The other Butt came back. “Hey, Rod,” he said. “It’s weird.” So for now Migue knew which was which. His hand fell away from the countertop and his eyes met the floor. He felt the haul of the cleaver, the fear of what he had to do, but he willed his gaze downward and kept his face meek.

“Goddam it, bro,” Rod said, on a quick swallow. “Do you have to wreck every good thing?”

“Six—it looks like he, uh, shot up.” Both hands were free—knife and bags left behind—and Jack did a pantomime of a hypo. “This big-ass needle—it was right beside the situation.” Air quotes. “Just, like, thrown there.”

“Yeah? So what? Maybe it’ll keep things, like, flexible.”

“But she—he moved the situation.” Air quotes. “The situation”—air quotes—“was on the situation’s back, and now it’s on its side, with the shirt pulled up.” A thoughtful look. Air quotes.

“So he’s a pervert. You gotta figure he’s in it for something. Look, Migue and I are on the verge of culinary discovery here, so kindly shut your uppermost dick hole and get back to it. Chop chop.” A pause, a smirk. “Chop, chop.”

“Good one.” Off Jack went again.

“Okay, Migue, back to school. You want I should try some more? Never mind. I just have one question. What makes it so black? It don’t even look like it should be food. But it’s the best fucking shit I ever ate, and I’ve eaten some delicious fucking shit. So what makes it black like that?”

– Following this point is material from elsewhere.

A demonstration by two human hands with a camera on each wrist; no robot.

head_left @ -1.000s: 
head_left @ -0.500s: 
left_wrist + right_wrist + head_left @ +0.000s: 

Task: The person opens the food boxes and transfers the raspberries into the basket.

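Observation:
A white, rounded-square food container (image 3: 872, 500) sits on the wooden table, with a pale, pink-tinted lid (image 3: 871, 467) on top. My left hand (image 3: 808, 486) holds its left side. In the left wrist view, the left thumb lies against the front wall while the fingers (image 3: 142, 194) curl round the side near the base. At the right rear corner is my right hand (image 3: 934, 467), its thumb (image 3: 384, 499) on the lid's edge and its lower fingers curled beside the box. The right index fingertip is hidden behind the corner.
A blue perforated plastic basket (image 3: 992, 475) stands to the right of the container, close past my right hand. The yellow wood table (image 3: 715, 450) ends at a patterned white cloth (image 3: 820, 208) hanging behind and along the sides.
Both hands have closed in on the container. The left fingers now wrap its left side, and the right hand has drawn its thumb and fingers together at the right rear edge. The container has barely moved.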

The eyes were right on him, so Migue kept his own from what he wanted. “Well, it could be any one of a few things. It’s probably not bean paste, because that would make it starchy—”

“Uh, Migue.”

“—and food coloring, that’s not too likely—”


“—so that leaves—uh—”

“Just me here, or did your talk get better?”

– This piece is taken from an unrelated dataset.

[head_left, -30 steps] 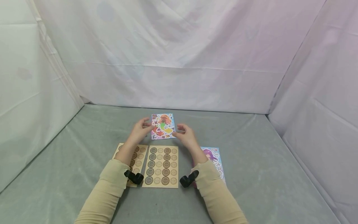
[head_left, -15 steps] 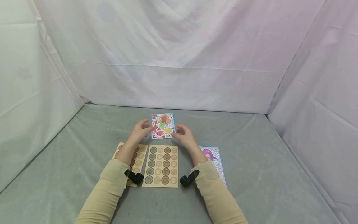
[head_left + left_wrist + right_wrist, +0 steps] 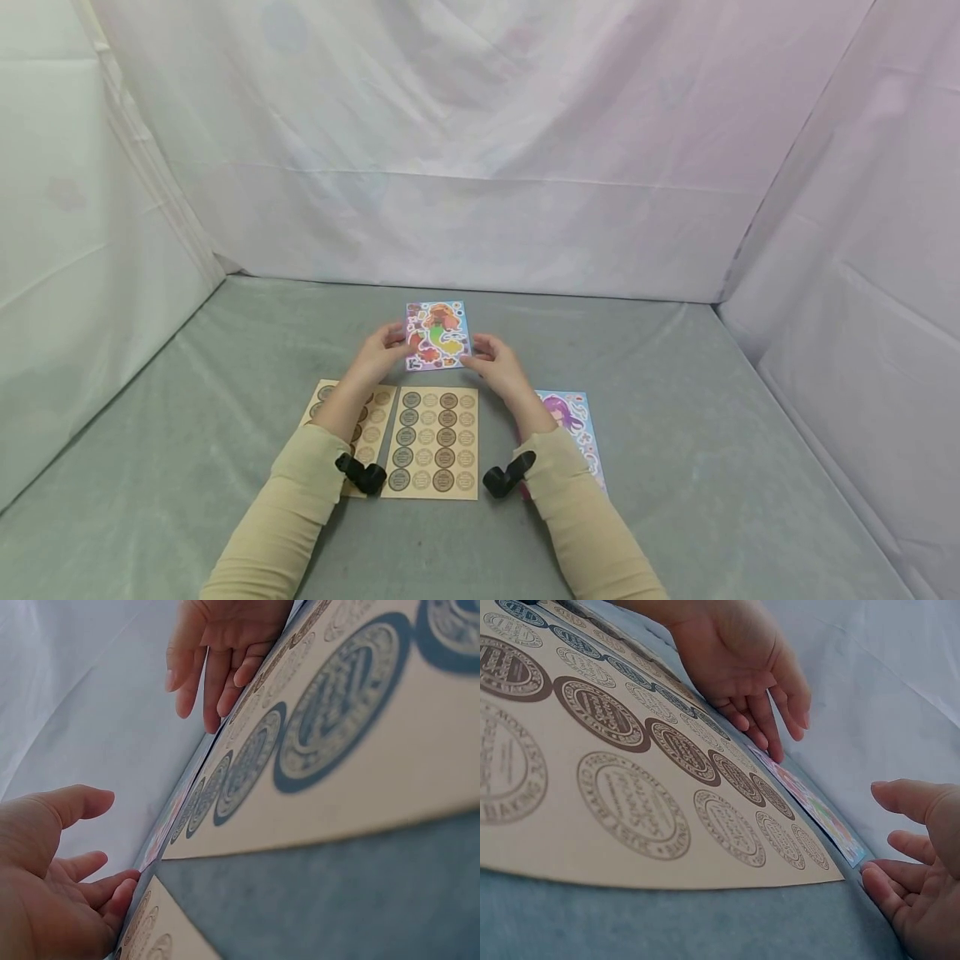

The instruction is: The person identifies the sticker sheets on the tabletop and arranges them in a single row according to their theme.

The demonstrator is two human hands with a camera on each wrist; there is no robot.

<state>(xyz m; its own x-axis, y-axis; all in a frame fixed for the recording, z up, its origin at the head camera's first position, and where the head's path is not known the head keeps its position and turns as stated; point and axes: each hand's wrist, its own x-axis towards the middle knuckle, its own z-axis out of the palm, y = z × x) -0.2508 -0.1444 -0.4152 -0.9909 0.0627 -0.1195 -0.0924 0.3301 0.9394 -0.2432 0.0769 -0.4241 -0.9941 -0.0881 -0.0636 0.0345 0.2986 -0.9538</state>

They stared at each other for a good while, one up, the other down. Migue was surprised to see the look worn—hurt at a betrayal. Any mercy this might have brought quickly gave way to rage.  Migue realized with a gallows fascination that he had never seen a Butt angry until now. Things would have gone another route had Jack not just then come back around the corner.

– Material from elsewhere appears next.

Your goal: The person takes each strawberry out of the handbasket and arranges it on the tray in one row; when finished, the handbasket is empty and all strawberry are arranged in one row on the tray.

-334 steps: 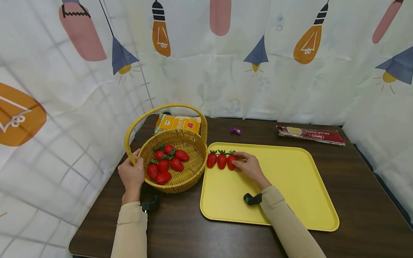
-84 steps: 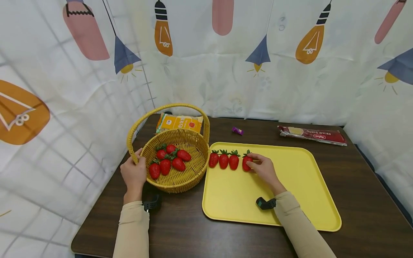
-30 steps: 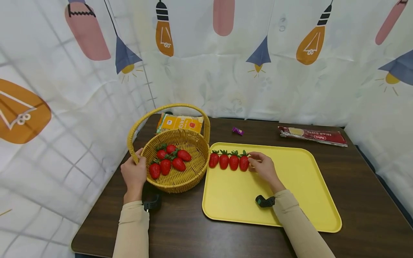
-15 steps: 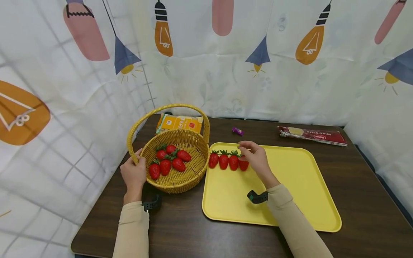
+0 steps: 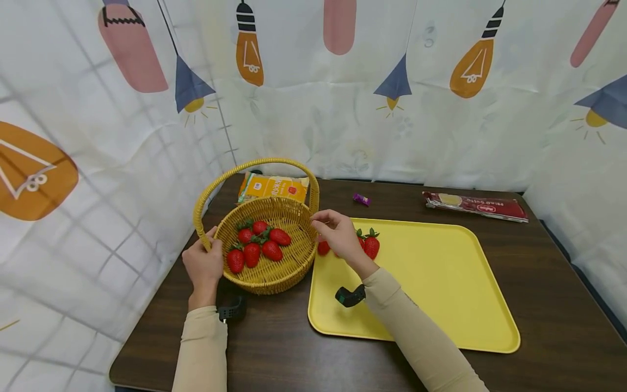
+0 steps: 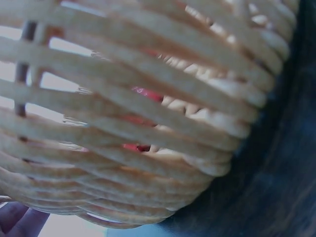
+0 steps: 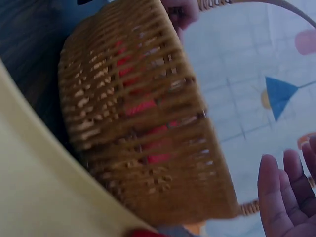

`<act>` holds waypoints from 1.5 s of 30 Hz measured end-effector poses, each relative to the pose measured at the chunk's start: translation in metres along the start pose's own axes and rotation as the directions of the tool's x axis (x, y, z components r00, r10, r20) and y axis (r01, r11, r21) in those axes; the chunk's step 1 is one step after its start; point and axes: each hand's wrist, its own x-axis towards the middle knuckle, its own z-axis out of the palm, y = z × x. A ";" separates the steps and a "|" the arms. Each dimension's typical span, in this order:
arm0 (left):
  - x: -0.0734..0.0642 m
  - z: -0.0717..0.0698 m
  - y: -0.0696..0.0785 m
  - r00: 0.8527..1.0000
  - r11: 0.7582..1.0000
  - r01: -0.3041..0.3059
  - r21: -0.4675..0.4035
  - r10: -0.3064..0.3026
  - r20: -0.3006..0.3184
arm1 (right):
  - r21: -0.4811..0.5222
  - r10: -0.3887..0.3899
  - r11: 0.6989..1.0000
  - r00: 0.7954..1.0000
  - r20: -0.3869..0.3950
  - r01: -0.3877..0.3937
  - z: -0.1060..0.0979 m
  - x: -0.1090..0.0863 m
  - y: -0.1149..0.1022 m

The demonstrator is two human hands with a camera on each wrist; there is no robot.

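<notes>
My left hand (image 5: 203, 265) grips the yellow wicker basket (image 5: 274, 283) on its left side, where the handle (image 5: 259, 162) meets the rim. Several red strawberries (image 5: 252, 254) with green leaves lie inside it. My right hand (image 5: 338, 235) is over the tray's left edge, close to the basket's right rim, with nothing between its loosely bent fingers. In the right wrist view, its fingers (image 7: 281, 202) are apart from the weave. Beneath this hand, a row of strawberries (image 5: 372, 246) lies on the yellow tray (image 5: 431, 288), partly hidden by it.
Behind the basket lies an orange snack packet (image 5: 274, 187). A small purple wrapped candy (image 5: 361, 200) is on the dark wooden table (image 5: 274, 348) beyond the tray. At the back right lies a long red packet (image 5: 475, 206). A printed curtain (image 5: 323, 120) hangs around the table.
My right hand has set a fourth strawberry at the row's right end, released it, and moved left to the basket. Earlier, one strawberry left the basket. My left hand stays in place.
</notes>
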 end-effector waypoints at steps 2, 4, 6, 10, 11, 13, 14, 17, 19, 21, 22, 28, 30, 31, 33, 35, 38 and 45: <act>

“Rod,” he said with a quiet rasp, “she’s alive.”

“Huh? You sure?” Rod looked to his brother and away from Migue.

“Pretty sure,” Jack said, with blood running in a lollop from his throat and mouth. He pitched forward, and there stood Daphne Waterbeeste, the one good knife in hand. A crust of blood was matted through her hair, and it had pooled up to give her crazy panda eyes. Undershirt stained, sleeves of tattoos on bare arms, hair sprung, eyes afire, she was a harpy, a gorgon, a professional cook.

Rod took his time, which was short. “Cunt!” By the time the epitaph was said the gun was drawn and aimed, and no sooner drawn and aimed than hanging limp along with the beefy hand that held it. The stroke had landed right above the knob on the wrist, where the joint was weakest, and had sheared through to a hinge. Years of prep had given the sous a quick cut.

Wild eyes, pale shock—Rod looked to what had become of him, to the generous spurt, to the short Guatemalan who had become his end, to the cleaver brought high once more.

“Squid ink,” Migue said, but only after.

Daphne watched it all with a sleepier eye. She took a ragged step for one of the stools and held herself steady against the seat. The one good knife took a place on the countertop, set down with reverence, and she clutched her head once the hand was free. Migue had thrown the cleaver aside and rushed up to her.

“Chef! Are you okay? Where is the phone in here? I’ll call an ambulance.”

“Don’t call just yet,” she said. He had never heard that voice so weak. “Not before I try my dish. Degenerates. Always with a hand in the pot. Can’t take wait for an answer.” She righted herself with a push and began to inch toward the stove. “Now I have to look for new investors. Christ.”

Migue looked around him with a shrug. “You don’t have money?”

“My own? Into a restaurant? That’s nuts.” She took a step over Rod or Jack. Just which was which had never meant that much. At last she came to the hard-won pot. In went the wooden spoon. Daphne took a bite. A chew, a frown. She threw in a dash of salt.